Your objective
Starting with the first line of the data that follows, transcribe every line verbatim until the line containing "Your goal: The" has been transcribed.

Recorded data
★ ★ ★ ★
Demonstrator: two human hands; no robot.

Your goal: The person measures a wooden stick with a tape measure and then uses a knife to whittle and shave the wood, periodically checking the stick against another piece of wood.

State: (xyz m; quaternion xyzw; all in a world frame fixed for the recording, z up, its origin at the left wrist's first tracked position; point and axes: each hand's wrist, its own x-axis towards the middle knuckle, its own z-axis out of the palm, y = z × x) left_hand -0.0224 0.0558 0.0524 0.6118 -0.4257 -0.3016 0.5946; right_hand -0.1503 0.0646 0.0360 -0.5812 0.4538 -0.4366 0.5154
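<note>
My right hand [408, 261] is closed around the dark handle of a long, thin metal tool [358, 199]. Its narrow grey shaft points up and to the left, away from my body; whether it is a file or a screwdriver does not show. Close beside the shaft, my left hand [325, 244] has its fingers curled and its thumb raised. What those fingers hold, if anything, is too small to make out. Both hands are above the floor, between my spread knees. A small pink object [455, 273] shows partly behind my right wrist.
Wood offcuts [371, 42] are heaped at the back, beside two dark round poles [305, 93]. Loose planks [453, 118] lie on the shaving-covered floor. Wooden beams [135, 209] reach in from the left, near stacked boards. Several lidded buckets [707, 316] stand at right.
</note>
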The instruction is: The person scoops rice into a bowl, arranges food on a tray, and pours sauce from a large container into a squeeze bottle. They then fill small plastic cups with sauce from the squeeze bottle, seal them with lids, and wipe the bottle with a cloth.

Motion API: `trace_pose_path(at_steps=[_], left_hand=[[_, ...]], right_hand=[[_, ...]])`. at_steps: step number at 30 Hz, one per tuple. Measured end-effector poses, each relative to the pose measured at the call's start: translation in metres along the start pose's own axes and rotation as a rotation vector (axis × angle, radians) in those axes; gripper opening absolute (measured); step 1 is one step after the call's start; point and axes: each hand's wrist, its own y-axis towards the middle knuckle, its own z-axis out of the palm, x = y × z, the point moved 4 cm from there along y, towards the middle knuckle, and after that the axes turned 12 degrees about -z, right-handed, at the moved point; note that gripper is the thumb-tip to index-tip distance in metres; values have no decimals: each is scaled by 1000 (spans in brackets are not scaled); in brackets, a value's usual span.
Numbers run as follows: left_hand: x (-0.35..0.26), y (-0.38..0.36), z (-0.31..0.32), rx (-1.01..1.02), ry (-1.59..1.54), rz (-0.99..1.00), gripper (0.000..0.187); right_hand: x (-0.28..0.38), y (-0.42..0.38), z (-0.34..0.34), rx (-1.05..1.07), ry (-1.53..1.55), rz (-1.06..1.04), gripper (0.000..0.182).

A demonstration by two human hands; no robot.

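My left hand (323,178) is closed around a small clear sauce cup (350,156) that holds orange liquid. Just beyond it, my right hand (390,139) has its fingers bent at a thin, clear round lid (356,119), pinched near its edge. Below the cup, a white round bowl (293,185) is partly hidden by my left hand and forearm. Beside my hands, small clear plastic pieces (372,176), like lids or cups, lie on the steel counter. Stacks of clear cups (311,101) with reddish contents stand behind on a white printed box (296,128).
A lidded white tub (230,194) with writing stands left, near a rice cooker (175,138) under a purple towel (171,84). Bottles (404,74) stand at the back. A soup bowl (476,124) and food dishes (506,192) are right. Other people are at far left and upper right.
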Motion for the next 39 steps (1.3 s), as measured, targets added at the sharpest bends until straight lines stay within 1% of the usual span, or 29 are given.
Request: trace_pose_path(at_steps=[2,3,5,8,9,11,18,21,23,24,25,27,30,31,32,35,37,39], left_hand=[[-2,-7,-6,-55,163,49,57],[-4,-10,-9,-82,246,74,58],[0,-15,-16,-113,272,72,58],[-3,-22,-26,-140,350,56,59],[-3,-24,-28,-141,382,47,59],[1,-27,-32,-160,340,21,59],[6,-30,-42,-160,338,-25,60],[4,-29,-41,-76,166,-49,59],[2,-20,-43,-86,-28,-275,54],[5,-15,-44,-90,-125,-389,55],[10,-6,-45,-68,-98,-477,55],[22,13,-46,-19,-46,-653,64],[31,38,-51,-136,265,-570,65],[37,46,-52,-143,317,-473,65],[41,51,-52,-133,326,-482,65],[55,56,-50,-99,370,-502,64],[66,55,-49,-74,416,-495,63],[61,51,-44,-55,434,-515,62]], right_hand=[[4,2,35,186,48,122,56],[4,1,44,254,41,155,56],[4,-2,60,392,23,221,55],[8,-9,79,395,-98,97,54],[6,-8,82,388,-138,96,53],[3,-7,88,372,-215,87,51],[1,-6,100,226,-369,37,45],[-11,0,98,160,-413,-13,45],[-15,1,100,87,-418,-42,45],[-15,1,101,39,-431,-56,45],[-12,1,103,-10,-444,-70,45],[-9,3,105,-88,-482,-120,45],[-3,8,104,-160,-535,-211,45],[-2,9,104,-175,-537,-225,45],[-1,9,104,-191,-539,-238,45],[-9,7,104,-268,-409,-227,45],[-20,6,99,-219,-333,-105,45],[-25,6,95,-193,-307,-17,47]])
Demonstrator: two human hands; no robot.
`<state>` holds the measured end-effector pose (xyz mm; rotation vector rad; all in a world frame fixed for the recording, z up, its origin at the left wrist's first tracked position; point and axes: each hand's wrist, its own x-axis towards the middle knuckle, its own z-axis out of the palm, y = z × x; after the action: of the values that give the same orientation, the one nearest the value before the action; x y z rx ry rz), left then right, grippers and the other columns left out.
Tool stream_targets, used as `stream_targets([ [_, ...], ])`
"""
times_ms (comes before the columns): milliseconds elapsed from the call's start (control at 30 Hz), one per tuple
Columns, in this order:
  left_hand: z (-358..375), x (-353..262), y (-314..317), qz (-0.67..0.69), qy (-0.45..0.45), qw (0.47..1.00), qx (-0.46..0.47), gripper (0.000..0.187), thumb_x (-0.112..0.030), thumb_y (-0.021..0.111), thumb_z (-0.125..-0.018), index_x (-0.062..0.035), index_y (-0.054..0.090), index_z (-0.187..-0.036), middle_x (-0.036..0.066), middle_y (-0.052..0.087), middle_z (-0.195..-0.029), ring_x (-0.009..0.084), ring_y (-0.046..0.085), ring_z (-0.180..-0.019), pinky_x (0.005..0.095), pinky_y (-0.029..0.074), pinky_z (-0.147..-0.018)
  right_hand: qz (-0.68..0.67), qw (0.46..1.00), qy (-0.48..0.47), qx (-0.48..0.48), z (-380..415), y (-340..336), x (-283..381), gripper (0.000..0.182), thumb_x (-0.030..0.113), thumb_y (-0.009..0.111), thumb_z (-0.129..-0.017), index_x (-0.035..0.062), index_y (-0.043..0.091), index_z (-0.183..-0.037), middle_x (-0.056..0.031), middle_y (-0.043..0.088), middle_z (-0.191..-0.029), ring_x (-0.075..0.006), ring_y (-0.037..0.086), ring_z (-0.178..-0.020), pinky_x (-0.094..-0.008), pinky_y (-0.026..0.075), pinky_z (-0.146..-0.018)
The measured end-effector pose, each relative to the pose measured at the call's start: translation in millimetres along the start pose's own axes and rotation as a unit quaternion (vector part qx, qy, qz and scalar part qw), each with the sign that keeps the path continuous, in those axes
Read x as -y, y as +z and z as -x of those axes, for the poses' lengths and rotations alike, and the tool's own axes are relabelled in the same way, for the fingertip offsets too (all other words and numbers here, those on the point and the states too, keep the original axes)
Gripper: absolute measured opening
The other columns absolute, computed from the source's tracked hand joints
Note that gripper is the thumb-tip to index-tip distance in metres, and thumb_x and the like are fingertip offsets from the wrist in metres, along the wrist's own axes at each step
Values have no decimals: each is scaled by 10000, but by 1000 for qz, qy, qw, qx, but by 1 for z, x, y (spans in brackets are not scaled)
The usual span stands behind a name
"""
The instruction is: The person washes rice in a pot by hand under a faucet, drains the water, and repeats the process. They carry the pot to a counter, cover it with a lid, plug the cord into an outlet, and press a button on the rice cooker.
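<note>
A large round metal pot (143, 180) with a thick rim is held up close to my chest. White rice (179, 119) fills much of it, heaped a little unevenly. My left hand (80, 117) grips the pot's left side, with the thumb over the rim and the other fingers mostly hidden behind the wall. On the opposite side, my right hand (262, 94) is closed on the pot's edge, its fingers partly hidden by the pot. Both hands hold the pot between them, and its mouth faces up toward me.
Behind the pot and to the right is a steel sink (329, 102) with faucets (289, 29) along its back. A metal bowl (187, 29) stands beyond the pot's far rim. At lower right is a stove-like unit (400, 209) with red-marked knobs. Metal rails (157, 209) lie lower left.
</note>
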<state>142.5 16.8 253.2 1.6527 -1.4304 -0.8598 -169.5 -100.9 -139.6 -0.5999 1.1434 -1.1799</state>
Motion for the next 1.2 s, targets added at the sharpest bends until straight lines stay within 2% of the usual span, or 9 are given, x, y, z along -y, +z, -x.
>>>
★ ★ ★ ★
Solution below
Demonstrator: two human hands; no robot.

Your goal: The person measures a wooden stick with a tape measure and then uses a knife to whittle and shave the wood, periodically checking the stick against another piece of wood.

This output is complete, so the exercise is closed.